Я перевернул страницу.
«Я чувствую себя виноватым перед Корнелиусом, — писал он с такой характерной для него эмоциональной отчужденностью. — Он усердно работает, боготворит меня, как героя, он хорошо воспитан, учтив и послушен — и все же я равнодушен к нему. Как ни странно, я подозреваю, что эта неподдельная верность, которая могла бы казаться мне такой лестной, на самом деле говорит о фатальном изъяне его личности. Действительно, он будет верным мне при любых обстоятельствах, его не остановят никакие угрызения совести, никакой закон. Никакие общественные традиции никогда не будут иметь для него никакого значения. Несмотря на все мои аморальные поступки, а я понимаю, насколько они значительны, я всегда совершенно точно знал, что хорошо, а что плохо, и страдал, чувствуя себя виноватым. Но подобные чувства никогда не взволнуют Корнелиуса, потому что ему чужда концепция добра и зла. Он не аморален, а безнравствен, и, как бы мне этого ни хотелось, я не могу думать о нем как о сыне.
Действительно, если говорить правду, он во многом сын собственного отца, жестокого, грубого человечка, который, несмотря на свою фанатическую богомольность, был одним из самых чуждых христианству людей, с какими мне приходилось встречаться. Однако я допускаю, что он был предан Милдред и мягок как ягненок в ее присутствии. Странно, что эти бродяги, такие бессовестные в бизнесе, часто оказываются преданными семьянинами, и ты увидела бы подтверждение этого наблюдения, если бы снова позволила мне жить вместе с тобой в Мэллингхэме!
Дорогая моя, найди время подумать обо всем, что я тебе сказал, и не отвергай меня, как сделала это сегодня вечером. Я понимаю, что известие о моей болезни не могло не быть для тебя тяжелым ударом, но я не могу поверить, чтобы ты не любила меня по-прежнему, меня, любящего тебя так сильно. И помни — я готов отказаться ради тебя от всего мира.
Со всей моей любовью, дорогая, отныне и навсегда.
Пол».
Это было его единственное письмо, написанное от руки, и единственное, не подписанное именем Катулла.

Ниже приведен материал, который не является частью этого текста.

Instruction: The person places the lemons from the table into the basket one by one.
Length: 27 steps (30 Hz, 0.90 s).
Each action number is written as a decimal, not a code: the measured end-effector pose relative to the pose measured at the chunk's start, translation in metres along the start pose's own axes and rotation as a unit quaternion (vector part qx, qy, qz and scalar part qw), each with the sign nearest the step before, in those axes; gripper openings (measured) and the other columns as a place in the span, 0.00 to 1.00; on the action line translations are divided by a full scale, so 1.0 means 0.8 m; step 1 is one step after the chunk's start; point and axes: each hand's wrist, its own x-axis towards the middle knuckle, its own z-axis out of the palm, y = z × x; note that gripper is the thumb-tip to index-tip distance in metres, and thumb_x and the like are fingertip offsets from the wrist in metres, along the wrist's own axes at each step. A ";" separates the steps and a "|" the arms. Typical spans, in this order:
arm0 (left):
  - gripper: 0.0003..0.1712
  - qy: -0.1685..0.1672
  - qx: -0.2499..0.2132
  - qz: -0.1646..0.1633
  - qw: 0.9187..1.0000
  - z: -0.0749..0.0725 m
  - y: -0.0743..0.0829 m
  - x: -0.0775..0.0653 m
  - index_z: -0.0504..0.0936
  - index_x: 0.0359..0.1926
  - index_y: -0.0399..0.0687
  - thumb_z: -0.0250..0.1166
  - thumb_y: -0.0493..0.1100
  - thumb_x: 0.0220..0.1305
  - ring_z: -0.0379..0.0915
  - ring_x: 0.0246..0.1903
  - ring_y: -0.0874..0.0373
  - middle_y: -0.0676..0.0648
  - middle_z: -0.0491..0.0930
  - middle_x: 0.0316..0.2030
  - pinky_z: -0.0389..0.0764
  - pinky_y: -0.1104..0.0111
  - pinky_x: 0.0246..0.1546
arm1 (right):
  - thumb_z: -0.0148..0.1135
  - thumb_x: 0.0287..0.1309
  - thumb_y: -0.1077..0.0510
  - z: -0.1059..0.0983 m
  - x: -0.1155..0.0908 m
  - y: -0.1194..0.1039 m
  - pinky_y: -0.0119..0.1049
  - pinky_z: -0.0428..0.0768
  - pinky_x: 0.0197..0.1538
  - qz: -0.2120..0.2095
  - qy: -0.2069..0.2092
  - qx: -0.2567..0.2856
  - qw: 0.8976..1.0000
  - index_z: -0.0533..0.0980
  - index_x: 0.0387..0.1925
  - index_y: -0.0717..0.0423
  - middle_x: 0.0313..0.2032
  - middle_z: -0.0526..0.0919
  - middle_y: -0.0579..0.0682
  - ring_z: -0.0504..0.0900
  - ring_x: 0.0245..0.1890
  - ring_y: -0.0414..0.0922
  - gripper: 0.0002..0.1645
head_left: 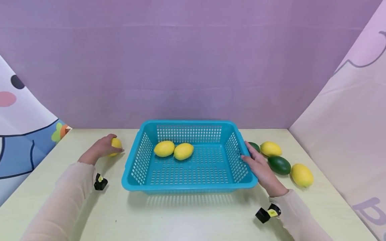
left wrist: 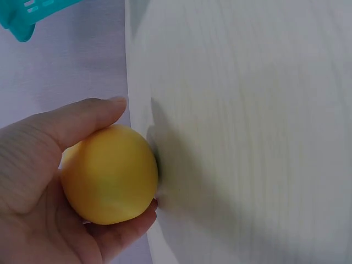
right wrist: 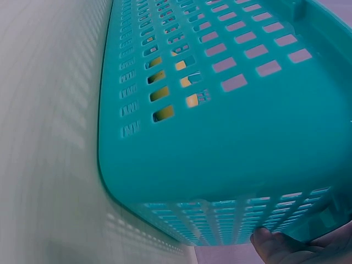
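Observation:
At the left of the table in the head view, my left hand (head_left: 102, 147) grips a yellow lemon (head_left: 116, 144). The left wrist view shows thumb and fingers round the lemon (left wrist: 110, 176), close to the tabletop. A blue plastic basket (head_left: 193, 186) with slotted walls stands in the middle. Two lemons lie together inside it, a left one (head_left: 164, 148) and a right one (head_left: 183, 151). My right hand (head_left: 265, 170) holds the basket's right end at the rim. In the right wrist view, a fingertip (right wrist: 264, 237) is against the slotted end wall.
Right of the basket lie a dark green fruit (head_left: 279, 165), another green one (head_left: 254, 146) partly hidden by the right hand, and two lemons, one at the back (head_left: 271, 148) and one nearer (head_left: 302, 175). A purple cloth backdrop (head_left: 193, 67) rises behind the pale table (head_left: 181, 221).

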 end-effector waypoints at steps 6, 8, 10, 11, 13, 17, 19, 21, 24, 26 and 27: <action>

Я долго просидел, уставившись в эту подпись.
Потом я встал и принялся расхаживать по комнате. В голове у меня царила сумятица, мысли были бессвязными. Я чувствовал себя так, как будто кто-то умер.
Много времени спустя — не могу сказать, когда это произошло — я поймал себя на том, что снова рассматриваю фотографии. Я искал и искал, не зная сам, что именно, а потом увидел ее лицо, взял фотографию в руки, снова поднялся и забегал по комнате, не отрывая глаз от этого лица, и немного погодя понял: я всегда знал, что она была разрушительницей. Она разрушила мое уважение к Полу, брак моей сестры, все мои надежды на дружеское сосуществование со Стивом. Она разрушила бы и банк, если бы у нее было больше сил. Я это ясно понимал, и еще более очевидно для меня было, что она хотела уничтожить и меня, потому что я был единственным, кто всегда мог возникнуть на ее пути.
Уложив фотографии обратно в коробку, я долго пытался закрыть ее крышку, но ничего не получалось. Что-то мешало у корешка, и, отодвинув исписанные листки, я увидел длинный коричневый конверт, вылезший из стопки.
Я бегло заглянул внутрь и увидел какой-то документ.
У всех казенных бумаг свой запах, но эта не была похожа на обычное официальное письмо. Документ был иностранный.